Give only the number of lines below that contain the word "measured".

**Data for this task**
■ ■ ■ ■

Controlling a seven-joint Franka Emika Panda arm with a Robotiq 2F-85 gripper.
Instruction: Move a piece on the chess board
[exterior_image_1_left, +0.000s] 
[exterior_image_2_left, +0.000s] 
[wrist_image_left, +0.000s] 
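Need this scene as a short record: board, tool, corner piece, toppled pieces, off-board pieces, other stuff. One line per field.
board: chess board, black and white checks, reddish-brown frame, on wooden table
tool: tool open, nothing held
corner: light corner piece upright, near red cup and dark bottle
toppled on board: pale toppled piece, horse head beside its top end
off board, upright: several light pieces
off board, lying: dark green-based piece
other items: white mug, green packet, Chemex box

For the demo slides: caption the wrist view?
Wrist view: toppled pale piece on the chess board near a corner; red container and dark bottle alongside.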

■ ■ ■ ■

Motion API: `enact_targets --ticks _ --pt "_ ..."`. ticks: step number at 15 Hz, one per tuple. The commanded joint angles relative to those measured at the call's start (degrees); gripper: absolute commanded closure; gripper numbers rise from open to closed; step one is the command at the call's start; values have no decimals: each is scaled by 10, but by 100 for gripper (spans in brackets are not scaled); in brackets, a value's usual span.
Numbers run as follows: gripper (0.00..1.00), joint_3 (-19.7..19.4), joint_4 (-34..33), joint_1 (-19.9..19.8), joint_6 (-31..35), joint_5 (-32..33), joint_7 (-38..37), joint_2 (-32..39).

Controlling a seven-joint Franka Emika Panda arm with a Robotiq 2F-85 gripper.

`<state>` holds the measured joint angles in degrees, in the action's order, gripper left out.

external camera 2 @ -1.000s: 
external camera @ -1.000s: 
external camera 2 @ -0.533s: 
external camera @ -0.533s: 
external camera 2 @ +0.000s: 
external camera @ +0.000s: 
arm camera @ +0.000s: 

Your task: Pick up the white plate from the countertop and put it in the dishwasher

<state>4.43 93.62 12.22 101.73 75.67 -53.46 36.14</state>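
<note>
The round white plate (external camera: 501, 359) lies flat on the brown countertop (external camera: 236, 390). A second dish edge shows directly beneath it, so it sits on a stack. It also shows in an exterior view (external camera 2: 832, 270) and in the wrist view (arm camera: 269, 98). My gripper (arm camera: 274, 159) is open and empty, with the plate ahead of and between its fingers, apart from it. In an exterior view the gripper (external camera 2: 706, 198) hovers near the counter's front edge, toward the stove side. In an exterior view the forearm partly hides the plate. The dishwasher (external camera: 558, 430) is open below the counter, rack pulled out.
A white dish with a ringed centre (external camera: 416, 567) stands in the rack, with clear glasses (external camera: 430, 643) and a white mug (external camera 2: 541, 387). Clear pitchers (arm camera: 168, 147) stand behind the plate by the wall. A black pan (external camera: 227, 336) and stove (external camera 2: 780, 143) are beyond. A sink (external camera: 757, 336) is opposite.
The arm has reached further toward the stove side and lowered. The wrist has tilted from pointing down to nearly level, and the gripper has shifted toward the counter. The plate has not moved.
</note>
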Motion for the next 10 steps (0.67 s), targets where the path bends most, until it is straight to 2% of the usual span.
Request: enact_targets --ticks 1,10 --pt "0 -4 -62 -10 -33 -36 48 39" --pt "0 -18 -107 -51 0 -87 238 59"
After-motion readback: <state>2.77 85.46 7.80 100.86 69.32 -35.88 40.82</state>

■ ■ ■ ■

**Exercise output**
2